**Task objective**
Check each line of the material, and show the ones that include the word "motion".

○ ○ ○ ○ ○ ○ ○

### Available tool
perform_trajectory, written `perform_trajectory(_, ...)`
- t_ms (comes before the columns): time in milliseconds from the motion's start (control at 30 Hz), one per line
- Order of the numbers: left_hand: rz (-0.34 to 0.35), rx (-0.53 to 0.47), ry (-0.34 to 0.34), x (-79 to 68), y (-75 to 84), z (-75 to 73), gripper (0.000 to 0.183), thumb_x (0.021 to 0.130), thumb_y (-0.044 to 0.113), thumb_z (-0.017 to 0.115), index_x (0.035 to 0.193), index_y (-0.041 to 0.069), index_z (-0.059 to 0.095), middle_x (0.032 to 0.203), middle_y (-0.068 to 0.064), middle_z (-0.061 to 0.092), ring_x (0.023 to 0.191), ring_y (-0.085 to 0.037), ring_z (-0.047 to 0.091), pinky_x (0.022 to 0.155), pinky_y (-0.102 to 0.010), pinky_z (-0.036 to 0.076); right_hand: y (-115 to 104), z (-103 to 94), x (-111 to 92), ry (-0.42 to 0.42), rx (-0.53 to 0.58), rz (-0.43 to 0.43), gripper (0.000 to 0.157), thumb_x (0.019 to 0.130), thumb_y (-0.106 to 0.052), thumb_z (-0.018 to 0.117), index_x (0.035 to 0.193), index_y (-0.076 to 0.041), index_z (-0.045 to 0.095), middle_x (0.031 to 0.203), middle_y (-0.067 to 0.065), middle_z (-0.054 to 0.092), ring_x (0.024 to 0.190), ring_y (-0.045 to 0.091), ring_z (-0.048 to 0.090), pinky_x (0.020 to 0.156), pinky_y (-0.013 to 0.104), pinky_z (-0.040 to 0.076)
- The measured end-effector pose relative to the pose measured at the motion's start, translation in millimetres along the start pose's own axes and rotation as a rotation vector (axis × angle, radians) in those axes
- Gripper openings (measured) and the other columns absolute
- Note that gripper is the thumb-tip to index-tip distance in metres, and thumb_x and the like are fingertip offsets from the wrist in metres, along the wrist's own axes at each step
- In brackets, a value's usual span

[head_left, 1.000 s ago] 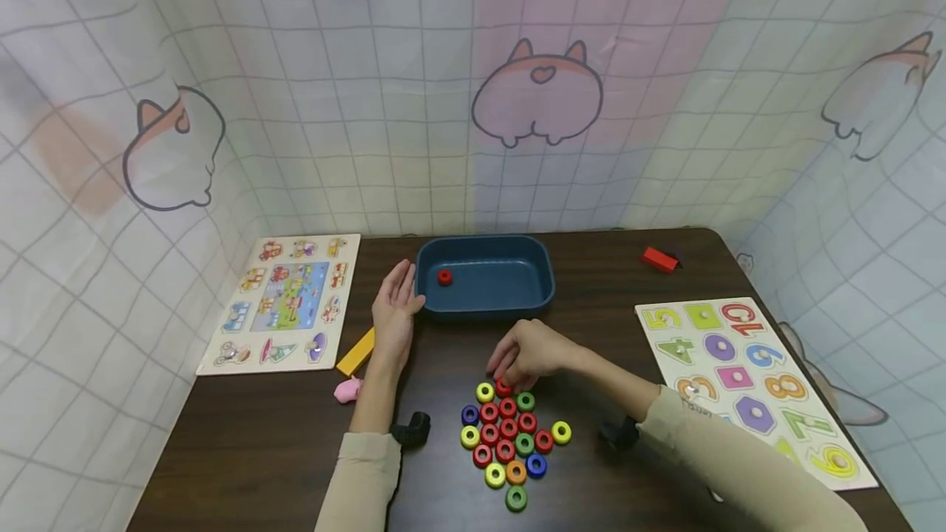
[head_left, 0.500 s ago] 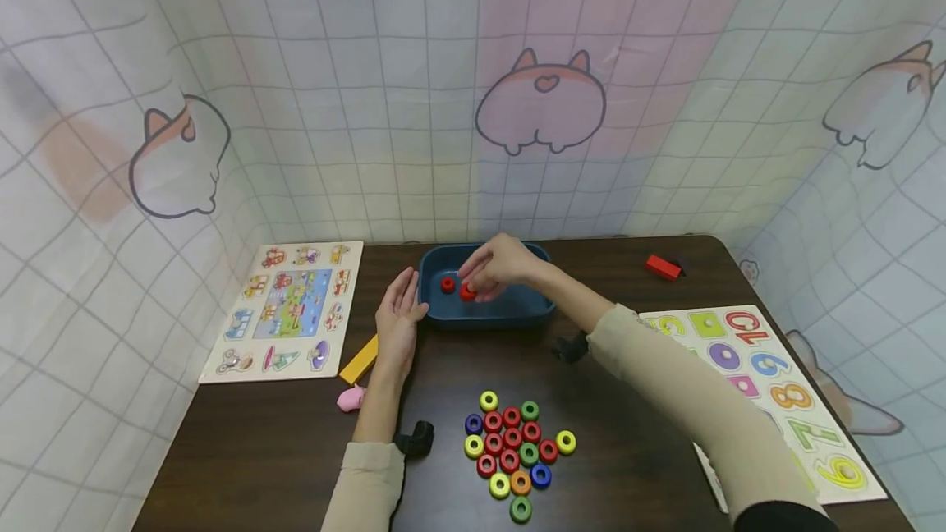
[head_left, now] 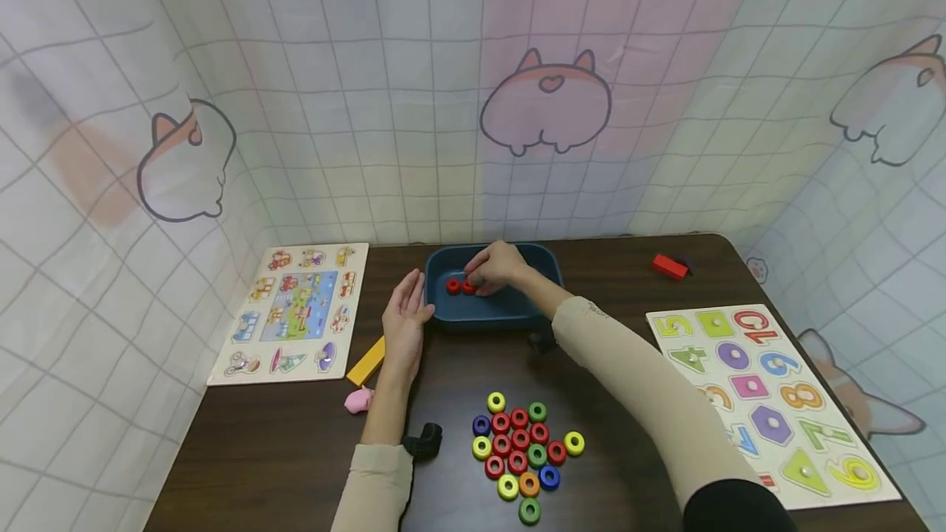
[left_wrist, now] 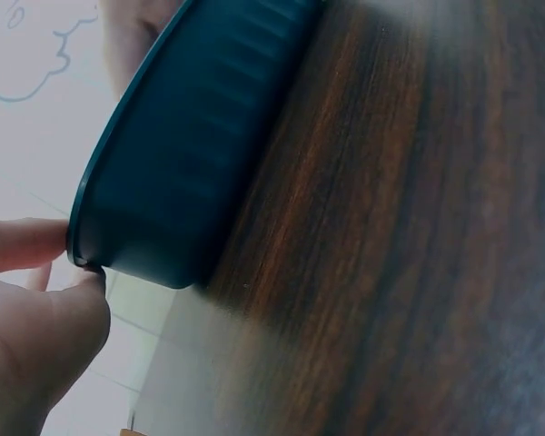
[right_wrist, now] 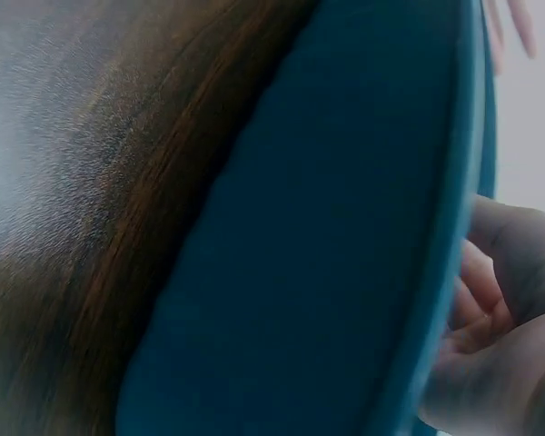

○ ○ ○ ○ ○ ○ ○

**Solution for this task**
- t_ms (comes before the columns): time in milliseconds from the motion's start (control at 30 Hz), one per line
- The measured end-effector pose relative to the pose measured at the motion's start, translation in millimetres along the start pose's own axes and rotation as a rotation vector (axis × angle, radians) in those axes

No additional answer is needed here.